Technology Trends in 2017

David Smith

Futurist and CEO

Global Futures & Foresight

The rate of breakthrough technologies can either appear as without end or else on repeat, depending on your perspective. There remains a gap between the actual emergence of technologies and their commercial and technical applications. Many of the breakthrough technologies we noted in 2015 and 2016 are still in the media spotlight.
Highlighting this point. Earlier issues we raised included automation, which continues to dominate studies, white papers, analysis and opinion pieces and could continue to do so for years to come.

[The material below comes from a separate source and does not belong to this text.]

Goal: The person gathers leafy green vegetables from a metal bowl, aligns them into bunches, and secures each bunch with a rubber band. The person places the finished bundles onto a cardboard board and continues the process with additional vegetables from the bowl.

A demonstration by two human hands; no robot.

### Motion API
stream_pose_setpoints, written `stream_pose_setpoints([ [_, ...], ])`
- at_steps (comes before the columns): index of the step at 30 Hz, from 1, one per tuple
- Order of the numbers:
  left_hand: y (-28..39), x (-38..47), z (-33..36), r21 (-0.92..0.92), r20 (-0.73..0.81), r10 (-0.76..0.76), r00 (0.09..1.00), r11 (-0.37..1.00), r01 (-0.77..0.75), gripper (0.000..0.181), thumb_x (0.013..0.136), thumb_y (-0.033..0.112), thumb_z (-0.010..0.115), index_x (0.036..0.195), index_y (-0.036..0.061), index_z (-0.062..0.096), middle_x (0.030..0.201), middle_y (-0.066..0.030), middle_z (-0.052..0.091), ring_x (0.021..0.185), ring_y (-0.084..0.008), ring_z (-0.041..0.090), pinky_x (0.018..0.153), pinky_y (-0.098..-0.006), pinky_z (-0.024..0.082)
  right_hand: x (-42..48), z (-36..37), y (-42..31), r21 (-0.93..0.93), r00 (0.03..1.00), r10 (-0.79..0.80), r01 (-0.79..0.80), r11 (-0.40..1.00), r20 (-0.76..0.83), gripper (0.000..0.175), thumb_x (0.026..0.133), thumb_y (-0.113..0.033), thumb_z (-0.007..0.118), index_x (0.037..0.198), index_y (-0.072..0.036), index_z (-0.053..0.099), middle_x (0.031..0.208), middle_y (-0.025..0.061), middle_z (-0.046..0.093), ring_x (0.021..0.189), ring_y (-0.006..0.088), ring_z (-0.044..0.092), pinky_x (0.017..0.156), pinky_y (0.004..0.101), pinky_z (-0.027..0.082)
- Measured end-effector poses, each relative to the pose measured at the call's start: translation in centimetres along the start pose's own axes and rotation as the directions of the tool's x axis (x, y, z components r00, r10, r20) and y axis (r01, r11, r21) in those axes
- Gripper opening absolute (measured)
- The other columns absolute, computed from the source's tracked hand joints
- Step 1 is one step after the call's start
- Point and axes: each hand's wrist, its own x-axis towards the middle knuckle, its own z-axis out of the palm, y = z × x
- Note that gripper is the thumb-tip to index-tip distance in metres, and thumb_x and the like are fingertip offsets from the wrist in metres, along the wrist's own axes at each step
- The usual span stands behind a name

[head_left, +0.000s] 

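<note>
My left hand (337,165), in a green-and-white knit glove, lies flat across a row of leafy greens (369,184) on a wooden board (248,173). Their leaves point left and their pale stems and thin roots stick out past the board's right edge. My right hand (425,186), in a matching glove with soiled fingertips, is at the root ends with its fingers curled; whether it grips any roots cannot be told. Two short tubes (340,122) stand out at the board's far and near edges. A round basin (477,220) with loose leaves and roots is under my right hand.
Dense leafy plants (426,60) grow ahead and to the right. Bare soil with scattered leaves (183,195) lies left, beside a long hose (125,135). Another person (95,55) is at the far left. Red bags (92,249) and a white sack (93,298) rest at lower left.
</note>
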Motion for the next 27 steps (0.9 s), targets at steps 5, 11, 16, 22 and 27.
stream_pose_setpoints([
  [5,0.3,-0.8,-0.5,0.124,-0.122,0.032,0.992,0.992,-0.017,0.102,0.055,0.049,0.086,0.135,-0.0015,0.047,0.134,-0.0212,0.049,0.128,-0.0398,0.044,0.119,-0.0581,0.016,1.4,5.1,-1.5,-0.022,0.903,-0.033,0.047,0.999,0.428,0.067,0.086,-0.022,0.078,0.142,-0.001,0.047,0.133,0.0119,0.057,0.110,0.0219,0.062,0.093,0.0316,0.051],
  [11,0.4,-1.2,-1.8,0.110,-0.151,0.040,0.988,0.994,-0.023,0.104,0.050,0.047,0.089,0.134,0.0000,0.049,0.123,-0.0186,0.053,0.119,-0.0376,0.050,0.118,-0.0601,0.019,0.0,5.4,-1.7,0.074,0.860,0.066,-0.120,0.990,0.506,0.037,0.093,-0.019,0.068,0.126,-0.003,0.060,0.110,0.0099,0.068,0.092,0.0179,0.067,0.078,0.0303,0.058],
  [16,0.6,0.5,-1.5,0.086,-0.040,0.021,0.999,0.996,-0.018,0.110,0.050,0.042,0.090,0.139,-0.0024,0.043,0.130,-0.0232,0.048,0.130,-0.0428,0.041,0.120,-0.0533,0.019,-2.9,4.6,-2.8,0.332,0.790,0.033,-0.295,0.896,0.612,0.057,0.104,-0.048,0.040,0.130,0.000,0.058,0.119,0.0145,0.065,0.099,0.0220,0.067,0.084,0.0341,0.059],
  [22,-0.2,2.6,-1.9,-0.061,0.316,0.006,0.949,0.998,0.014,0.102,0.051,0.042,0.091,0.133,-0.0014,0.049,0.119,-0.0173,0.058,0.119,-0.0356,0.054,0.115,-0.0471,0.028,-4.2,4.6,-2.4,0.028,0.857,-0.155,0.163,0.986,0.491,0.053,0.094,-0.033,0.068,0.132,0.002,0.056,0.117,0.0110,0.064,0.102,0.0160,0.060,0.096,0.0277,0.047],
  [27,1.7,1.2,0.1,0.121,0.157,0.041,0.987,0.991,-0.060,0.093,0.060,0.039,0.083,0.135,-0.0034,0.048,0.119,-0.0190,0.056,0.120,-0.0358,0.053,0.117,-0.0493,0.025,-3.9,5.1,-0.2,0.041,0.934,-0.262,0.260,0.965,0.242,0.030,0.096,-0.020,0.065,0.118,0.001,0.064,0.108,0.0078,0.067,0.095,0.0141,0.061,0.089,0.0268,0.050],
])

Our other 2015 technologies to watch included cognitive computing, social media, 3D printing, the “Internet of Things” (IoT) and Prescriptive Analytics and are all becoming increasingly standard in business plans, models and within digital transformation.
At the start of 2016 we identified the building of digital platforms, virtual reality, the rise and fall of apps, the move of I.T. to ‘the edge’ and a new era of cybercrime. By December 2016, filmmakers were claiming 2016 to be ‘year zero’ of a virtual reality revolutioni, new vectors of cybercrime attack are now increasingly common whilst in November 2016 Harvard Business Review noted that ‘companies everywhere are making investments to build their digital businesses. Decisions about digital platforms can make the difference between high growth and high margins or limited growth with declining marginsii.’
As we enter 2017, all of these technologies will continue to evolve, attract headlines and add to the illusion of nothing new under the sun. Whilst further evolutions will doubtless continue to shape business organisation and models, a range of newly emerging technologies and issues will start to impact the operating environment in which businesses find themselves.
The raft of new technologies represents new ways of doing things yet the risk remains that many will simply attempt to overlay digital on old processes and systems. This danger, and the friction that can result from dynamic technology grafted onto static models will result in disruption and challenges. The opportunities that can flow from them meanwhile will continue to shape ecosystems and industries and the winners within.